WASHINGTON — Steve McQueen drove it in one of Hollywood’s greatest chase sequences.
This week, the original 1968 Mustang from the action flick “Bullitt” (1968) is on display on the National Mall marking National Mustang Day on Tuesday and staying on display through Sunday as part of a weeklong event, sponsored by the Historic Vehicle Association.
The car was selected to be part of this year’s Cars at the Capital lineup from the Historic Vehicle Association. The Bullitt Mustang is one of only a handful of vehicles to be placed on the National Historic Vehicle Register and recognized as historically significant in the Library of Congress.
“The Mustang is one of the important cars of all time, and this is the most famous Mustang,” said Historic Vehicle Association President Mark Gessler.
The chase sequence the car was used in, involving tire-squealing slides and airborne jumps on the hilly streets of San Francisco, was groundbreaking. “All the chase scenes that you’ve ever seen in a movie after that — are all based on that,” Gessler said.
Two identical 1968 Mustang GT fastbacks were used in the movie, but after filming, the cars went their separate ways.
The “hero vehicle” driven by McQueen was sold by Warner Bros. to a private buyer, while the stunt car — used in many of the jumps during the famous chase scene — was sent to a salvage yard.
That jumper vehicle resurfaced in Baja, California, in early 2017, but the other was thought to be lost to history.
Turns out, Sean Kiernan inherited the car in 2014 from his late father, Robert, who had purchased it in 1974. But it wasn’t until this past January at the North American International Auto Show that the “Bullitt” hero vehicle was finally shown to the world again by the Kiernan family.

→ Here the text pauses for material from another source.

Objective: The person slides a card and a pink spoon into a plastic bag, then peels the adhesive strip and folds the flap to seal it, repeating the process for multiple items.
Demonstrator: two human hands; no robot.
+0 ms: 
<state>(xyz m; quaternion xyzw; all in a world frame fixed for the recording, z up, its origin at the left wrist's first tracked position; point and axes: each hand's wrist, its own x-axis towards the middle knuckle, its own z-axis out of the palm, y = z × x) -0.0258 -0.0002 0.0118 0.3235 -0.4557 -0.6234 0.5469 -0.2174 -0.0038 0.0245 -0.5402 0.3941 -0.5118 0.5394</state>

Sean Kiernan believes his father bought the car for between $3,000 and $6,000. Rather than keep it as a collector’s item, his parents used it regularly. “They put 46,000 miles on the car,” he said. “It was their daily driver.”
Estimates now put the car’s value at $3 million to $5 million, Gessler said.
Based on Robert Fish’s novel, the film follows a San Francisco cop (McQueen) determined to catch the underworld kingpin that killed the witness in his protection. Director Peter Yates went on to direct such Oscar-nominated classics as “Breaking Away” (1979) and “The Dresser” (1983).
The 1968 film won an Oscar for best editing.
With the original Bullitt Mustang in town, Ford brought in its 2019 Mustang Bullitt, a commemorative edition model based on the movie car. Like the original, many features are blacked out, Mustang emblems are removed, and it’s painted Highland Green.
The Cars at the Capital display has also brought the Ferrari from “Ferris Bueller’s Day Off,” among other cars, to the National Mall this month. Gessler called the glass-walled display between the National Air and Space Museum and the National Gallery of Art “the world’s smallest car museum.”